By Mark Boada, Senior Editor
Billions of dollars have been spent and billions more have been committed to pursuing the ultimate goal of automotive safety: zero accidents. Whether that goal – literally, not a single crash ever again – is practical, no one denies that future technology will produce a dramatic reduction in collisions, save lives and lessen injuries.
The proof of concept is the success that some of the driver-assist systems that have already been deployed. To date, the most effective system is forward crash avoidance with automatic emergency braking — call it FCA/AEB for short. According to the Insurance Institute for Highway Safety, it has proven to reduce rear-end collisions by 40 percent. That’s a remarkable result, especially given that rear-end collisions are the most frequent kind, accounting for some 34 percent of all roadway accidents.
To put that in perspective, there are about 6 million police-reported traffic accidents a year, of which about 2 million are rear-enders. So, if every vehicle on the road were equipped with FCA/AEB, we could see some 800,000 fewer accidents. In addition, the system reduces the severity of the rear-enders that still occur.
Take that down to the level of a fleet with 1,000 vehicles and a 20 percent accident rate.
Installing FCA/AEB on every vehicle could prevent 27 accidents a year (1,000 X 20% X 34% X 40%). At NHTSA’s average fleet cost of $24,000 per crash, that’s a saving of $648,000, year after year, not to mention the lives saved and injuries avoided, against an investment of, say, $1.5-2 million to equip every fleet vehicle.
What’s wrong with this picture? Not much, but one nagging question remains: what about the other 60 percent, the rear-enders the technology doesn’t prevent? More to the point: what about the victims of rear-enders, the vehicle that’s hit from behind? After all, the “F” in FCA stands for “forward,” meaning the system offers no, i.e., zero protection against being hit from behind. What about those?
Well, what I’m familiar with are tips fleets tell their drivers: when stopped or moving slowly, always watch your rear-view mirror, and when you see someone barreling toward you from behind, go for an escape route. Hardly infallible. Maybe of no use at all, practically speaking, most of the time. The success of this approach relies on your constant vigilance, some pre-planning, and luck that the driver behind you doesn’t take the same evasive route you’ve chosen to avoid the crash.
Welcome, then, is a solution that addresses the problem. It’s low-tech, inexpensive and, in the handful of applications it’s been put to the test, remarkably effective. It’s from a company called Pulse Protects, owned by Safety F1rst, a vehicle safety company based in Phoenix, Arizona.
The solution – dubbed, aptly enough, “Pulse” — is elegant: it’s a patented voltage regulator that causes the third brake light to pulse four times when you step on the brake pedal (the pulsing doesn’t repeat on any subsequent application of the brakes for five seconds so as not to annoy trailing drivers in stop and go traffic). The company cites research that says drivers are 69 percent more likely to pay attention to a pulsing light than a steady one, and that the effect improves their reaction time by 50 percent.

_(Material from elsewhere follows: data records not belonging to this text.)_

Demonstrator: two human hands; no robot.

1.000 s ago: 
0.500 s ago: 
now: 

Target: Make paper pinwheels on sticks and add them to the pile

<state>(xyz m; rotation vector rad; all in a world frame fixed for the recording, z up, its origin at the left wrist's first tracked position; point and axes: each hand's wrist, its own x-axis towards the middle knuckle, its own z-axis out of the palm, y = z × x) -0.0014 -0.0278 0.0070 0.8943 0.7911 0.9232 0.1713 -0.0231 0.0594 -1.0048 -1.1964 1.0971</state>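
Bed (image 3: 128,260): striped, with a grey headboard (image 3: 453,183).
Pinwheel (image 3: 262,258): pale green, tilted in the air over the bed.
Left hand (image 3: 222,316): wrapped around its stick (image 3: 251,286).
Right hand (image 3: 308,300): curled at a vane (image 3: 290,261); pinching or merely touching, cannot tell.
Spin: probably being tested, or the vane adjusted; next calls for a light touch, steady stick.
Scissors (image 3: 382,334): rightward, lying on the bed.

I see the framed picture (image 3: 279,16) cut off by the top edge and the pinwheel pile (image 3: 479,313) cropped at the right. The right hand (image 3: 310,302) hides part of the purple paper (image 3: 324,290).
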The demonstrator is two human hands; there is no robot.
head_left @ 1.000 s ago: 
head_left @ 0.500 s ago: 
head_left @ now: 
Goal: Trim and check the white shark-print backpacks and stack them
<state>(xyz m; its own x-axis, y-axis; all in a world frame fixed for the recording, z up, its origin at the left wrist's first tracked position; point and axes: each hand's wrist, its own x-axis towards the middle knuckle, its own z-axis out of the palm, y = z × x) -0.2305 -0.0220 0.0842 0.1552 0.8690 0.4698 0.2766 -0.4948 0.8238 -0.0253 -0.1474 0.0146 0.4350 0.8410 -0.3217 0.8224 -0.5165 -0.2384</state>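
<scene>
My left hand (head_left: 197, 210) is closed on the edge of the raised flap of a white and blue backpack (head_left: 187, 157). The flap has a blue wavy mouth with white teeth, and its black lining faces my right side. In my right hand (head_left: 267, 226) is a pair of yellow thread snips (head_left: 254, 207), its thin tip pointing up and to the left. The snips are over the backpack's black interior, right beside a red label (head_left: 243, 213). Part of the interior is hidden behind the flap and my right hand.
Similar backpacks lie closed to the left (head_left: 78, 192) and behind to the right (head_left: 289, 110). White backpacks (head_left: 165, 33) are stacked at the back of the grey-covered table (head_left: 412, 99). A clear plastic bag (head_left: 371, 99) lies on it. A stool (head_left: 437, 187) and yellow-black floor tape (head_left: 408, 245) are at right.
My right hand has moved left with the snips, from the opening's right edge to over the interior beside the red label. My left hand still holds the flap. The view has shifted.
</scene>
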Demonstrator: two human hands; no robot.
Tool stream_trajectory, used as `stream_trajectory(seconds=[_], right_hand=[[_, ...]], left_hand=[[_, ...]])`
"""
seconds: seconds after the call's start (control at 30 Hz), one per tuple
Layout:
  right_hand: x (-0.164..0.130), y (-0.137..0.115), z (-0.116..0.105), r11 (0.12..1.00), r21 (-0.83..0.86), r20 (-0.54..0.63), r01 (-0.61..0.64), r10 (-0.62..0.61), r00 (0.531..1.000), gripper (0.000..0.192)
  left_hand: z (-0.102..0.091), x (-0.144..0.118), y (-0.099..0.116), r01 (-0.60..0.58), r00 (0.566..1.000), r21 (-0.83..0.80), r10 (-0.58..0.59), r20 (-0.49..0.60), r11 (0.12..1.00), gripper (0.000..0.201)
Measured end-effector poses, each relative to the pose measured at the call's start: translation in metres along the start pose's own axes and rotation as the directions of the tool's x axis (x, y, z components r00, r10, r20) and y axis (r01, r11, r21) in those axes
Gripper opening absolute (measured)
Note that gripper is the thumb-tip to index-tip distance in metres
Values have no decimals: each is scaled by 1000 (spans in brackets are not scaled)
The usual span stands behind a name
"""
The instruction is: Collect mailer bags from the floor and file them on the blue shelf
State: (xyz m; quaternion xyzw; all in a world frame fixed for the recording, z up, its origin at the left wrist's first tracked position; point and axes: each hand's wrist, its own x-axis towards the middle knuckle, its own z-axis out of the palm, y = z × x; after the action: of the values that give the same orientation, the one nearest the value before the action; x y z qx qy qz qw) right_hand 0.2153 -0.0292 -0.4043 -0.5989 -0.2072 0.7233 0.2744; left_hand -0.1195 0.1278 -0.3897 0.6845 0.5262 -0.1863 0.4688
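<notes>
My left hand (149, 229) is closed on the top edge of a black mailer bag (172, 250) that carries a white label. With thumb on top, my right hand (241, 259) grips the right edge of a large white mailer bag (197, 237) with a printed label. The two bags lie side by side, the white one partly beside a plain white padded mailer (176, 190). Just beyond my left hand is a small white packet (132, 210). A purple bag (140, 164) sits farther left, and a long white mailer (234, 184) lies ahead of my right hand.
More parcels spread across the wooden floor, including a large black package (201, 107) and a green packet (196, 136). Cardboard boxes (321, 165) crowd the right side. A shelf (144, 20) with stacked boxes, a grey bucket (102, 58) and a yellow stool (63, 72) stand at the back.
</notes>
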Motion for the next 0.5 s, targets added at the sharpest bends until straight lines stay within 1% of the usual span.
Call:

Note: The U.S. Department of Transportation prohibits flashing brake lights, those that turn completely on and off. Pulse oscillates between dim and bright, and the company says it’s the only such device that is DOT-compliant.
The product’s results with a Houston, Texas plumbing, heating and air conditioning company with a fleet of 273 vehicles appears to confirm the research. Before the device was installed, the fleet averaged 5.5 rear-enders per year. In the year after installation, it had none. The cost to install the device: $32,487. The savings, according to PulseProtects: $68,750 (at costs of $12,500, all-in, per crash), for a one-year ROI of more than 100 percent. Using NHTSA’s $24,000 figure, the savings come to $132,000.
To be fair, the device isn’t a panacea. At two other similarly-sized fleets, a combined total of three rear-enders did occur — but the number was 24 the year before they deployed PulseProtects. That’s still a home run or two.
Perhaps when we all travel in self-driving vehicles, there won’t be a market for niche solutions to preventing accidents. From where I sit, that’s a long way off. In the meantime, it just might pay for fleet managers to consider this one low-tech, low-cost solution to accident prevention that so far has flown below the radar.